• **GIVEN RECORDS**
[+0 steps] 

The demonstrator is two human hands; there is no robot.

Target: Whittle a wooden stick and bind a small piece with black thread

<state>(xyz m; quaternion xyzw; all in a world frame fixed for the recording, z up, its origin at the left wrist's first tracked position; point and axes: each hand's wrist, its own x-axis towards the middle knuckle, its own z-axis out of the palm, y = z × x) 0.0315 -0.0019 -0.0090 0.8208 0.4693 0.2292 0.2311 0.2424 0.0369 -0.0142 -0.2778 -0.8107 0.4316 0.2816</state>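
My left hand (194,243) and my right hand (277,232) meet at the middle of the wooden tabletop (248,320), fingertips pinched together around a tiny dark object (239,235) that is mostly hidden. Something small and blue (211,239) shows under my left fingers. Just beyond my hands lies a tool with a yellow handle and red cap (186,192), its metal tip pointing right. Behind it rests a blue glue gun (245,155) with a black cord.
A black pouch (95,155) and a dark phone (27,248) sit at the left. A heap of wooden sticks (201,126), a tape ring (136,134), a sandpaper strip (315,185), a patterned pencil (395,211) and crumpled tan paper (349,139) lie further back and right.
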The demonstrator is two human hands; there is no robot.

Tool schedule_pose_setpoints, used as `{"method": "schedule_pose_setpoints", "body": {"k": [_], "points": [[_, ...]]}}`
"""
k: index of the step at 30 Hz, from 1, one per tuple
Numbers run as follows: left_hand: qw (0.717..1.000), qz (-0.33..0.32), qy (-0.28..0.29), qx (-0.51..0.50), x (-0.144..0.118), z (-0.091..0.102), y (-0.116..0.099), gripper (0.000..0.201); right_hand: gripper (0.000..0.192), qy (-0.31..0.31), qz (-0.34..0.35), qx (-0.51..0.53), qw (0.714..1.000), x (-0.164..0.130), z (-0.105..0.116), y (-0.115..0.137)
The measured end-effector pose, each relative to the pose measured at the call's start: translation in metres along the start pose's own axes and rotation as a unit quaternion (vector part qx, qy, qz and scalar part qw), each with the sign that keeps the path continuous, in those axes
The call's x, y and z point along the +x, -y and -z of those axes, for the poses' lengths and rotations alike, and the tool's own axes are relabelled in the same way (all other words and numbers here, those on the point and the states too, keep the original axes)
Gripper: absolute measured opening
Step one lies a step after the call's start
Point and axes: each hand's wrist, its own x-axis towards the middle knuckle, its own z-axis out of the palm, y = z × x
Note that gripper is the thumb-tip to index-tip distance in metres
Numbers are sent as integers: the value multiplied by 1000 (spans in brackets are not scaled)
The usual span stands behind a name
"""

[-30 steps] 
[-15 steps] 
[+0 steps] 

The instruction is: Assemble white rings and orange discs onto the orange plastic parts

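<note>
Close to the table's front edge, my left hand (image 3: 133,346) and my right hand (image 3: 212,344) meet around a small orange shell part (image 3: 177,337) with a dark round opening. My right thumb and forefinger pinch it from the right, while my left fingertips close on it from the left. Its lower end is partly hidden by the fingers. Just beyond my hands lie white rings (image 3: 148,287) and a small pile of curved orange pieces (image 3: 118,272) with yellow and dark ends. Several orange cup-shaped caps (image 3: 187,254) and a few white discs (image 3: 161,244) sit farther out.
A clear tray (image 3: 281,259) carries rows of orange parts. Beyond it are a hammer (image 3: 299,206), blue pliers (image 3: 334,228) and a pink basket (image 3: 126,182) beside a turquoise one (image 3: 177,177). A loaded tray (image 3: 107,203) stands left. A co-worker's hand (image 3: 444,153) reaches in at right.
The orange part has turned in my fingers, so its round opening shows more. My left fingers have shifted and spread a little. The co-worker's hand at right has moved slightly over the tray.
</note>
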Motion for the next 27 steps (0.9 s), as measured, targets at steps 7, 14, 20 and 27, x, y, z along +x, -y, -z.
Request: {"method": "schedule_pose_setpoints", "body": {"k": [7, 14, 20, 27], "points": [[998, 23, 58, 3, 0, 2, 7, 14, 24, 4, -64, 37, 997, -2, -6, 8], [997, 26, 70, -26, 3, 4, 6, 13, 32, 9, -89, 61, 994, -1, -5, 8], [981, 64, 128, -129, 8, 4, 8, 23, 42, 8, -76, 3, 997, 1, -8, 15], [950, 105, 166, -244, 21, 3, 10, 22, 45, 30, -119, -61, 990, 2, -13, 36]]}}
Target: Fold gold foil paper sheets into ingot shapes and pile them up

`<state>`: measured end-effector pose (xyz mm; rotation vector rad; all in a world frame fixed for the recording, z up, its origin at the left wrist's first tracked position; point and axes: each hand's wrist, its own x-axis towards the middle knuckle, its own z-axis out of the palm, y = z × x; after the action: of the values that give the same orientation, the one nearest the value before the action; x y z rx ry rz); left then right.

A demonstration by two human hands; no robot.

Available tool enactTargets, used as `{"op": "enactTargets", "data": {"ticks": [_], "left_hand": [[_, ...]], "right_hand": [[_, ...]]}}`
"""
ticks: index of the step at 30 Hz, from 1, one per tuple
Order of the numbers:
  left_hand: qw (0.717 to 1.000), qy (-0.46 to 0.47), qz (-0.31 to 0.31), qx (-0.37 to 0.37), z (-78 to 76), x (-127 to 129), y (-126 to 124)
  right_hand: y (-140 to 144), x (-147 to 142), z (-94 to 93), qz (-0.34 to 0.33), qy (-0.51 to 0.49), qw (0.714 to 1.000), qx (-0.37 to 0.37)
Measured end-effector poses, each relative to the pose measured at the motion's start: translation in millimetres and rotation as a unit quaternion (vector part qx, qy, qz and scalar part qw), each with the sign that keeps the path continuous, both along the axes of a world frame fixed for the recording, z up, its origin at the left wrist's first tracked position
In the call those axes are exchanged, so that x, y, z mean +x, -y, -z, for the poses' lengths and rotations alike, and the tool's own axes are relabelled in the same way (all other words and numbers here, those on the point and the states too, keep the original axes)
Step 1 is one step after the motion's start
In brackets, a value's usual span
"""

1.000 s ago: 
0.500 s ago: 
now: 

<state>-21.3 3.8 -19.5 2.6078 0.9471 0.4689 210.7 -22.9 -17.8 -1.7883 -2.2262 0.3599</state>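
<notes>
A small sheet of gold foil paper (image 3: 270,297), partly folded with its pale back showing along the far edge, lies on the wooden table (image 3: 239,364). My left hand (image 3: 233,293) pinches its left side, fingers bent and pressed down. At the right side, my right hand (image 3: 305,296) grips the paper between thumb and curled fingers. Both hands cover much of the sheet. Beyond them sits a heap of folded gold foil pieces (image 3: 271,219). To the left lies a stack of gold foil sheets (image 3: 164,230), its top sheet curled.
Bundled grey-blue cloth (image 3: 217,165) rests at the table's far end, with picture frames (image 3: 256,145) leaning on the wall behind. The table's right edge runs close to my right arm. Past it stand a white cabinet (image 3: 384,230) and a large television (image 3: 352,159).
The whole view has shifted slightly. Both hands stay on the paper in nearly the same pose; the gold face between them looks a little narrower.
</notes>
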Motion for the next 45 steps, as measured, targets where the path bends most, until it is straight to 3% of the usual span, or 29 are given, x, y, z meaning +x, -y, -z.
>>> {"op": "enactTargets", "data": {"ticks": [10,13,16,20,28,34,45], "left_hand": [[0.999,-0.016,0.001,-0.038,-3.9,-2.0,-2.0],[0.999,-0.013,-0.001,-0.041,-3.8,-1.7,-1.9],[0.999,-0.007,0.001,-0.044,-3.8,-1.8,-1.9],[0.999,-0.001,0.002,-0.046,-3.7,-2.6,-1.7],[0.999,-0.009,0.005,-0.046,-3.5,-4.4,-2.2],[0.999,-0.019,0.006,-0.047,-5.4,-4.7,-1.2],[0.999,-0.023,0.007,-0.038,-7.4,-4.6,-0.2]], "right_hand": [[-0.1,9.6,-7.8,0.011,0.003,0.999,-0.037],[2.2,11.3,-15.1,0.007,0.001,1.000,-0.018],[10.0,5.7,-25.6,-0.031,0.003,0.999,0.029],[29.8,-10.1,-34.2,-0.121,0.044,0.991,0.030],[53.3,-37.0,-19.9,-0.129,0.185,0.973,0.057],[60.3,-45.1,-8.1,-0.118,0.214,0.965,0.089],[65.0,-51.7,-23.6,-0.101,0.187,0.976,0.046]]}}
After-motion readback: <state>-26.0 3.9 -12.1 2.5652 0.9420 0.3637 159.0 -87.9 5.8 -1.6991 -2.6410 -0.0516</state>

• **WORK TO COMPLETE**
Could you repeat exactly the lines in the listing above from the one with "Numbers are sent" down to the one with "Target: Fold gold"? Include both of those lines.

• **SOLUTION TO THIS EXERCISE**
Numbers are sent as integers: the value multiplied by 1000 (spans in brackets are not scaled)
The usual span stands behind a name
"""

[-30 steps] 
[-15 steps] 
[+0 steps] 

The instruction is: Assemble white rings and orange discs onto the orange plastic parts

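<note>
Close to the table's front edge, my left hand (image 3: 133,346) and my right hand (image 3: 212,344) meet around a small orange shell part (image 3: 177,337) with a dark round opening. My right thumb and forefinger pinch it from the right, while my left fingertips close on it from the left. Its lower end is partly hidden by the fingers. Just beyond my hands lie white rings (image 3: 148,287) and a small pile of curved orange pieces (image 3: 118,272) with yellow and dark ends. Several orange cup-shaped caps (image 3: 187,254) and a few white discs (image 3: 161,244) sit farther out.
A clear tray (image 3: 281,259) carries rows of orange parts. Beyond it are a hammer (image 3: 299,206), blue pliers (image 3: 334,228) and a pink basket (image 3: 126,182) beside a turquoise one (image 3: 177,177). A loaded tray (image 3: 107,203) stands left. A co-worker's hand (image 3: 444,153) reaches in at right.
The orange part has turned in my fingers, so its round opening shows more. My left fingers have shifted and spread a little. The co-worker's hand at right has moved slightly over the tray.
</note>
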Motion for the next 27 steps (0.9 s), as measured, targets at steps 7, 14, 20 and 27, x, y, z along +x, -y, -z.
Request: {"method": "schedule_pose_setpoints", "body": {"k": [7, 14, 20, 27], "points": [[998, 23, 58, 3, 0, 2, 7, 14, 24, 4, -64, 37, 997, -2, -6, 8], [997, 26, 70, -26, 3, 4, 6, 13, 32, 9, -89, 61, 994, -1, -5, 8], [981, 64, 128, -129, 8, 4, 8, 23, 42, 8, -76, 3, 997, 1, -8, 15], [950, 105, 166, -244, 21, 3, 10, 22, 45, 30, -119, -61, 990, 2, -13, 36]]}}
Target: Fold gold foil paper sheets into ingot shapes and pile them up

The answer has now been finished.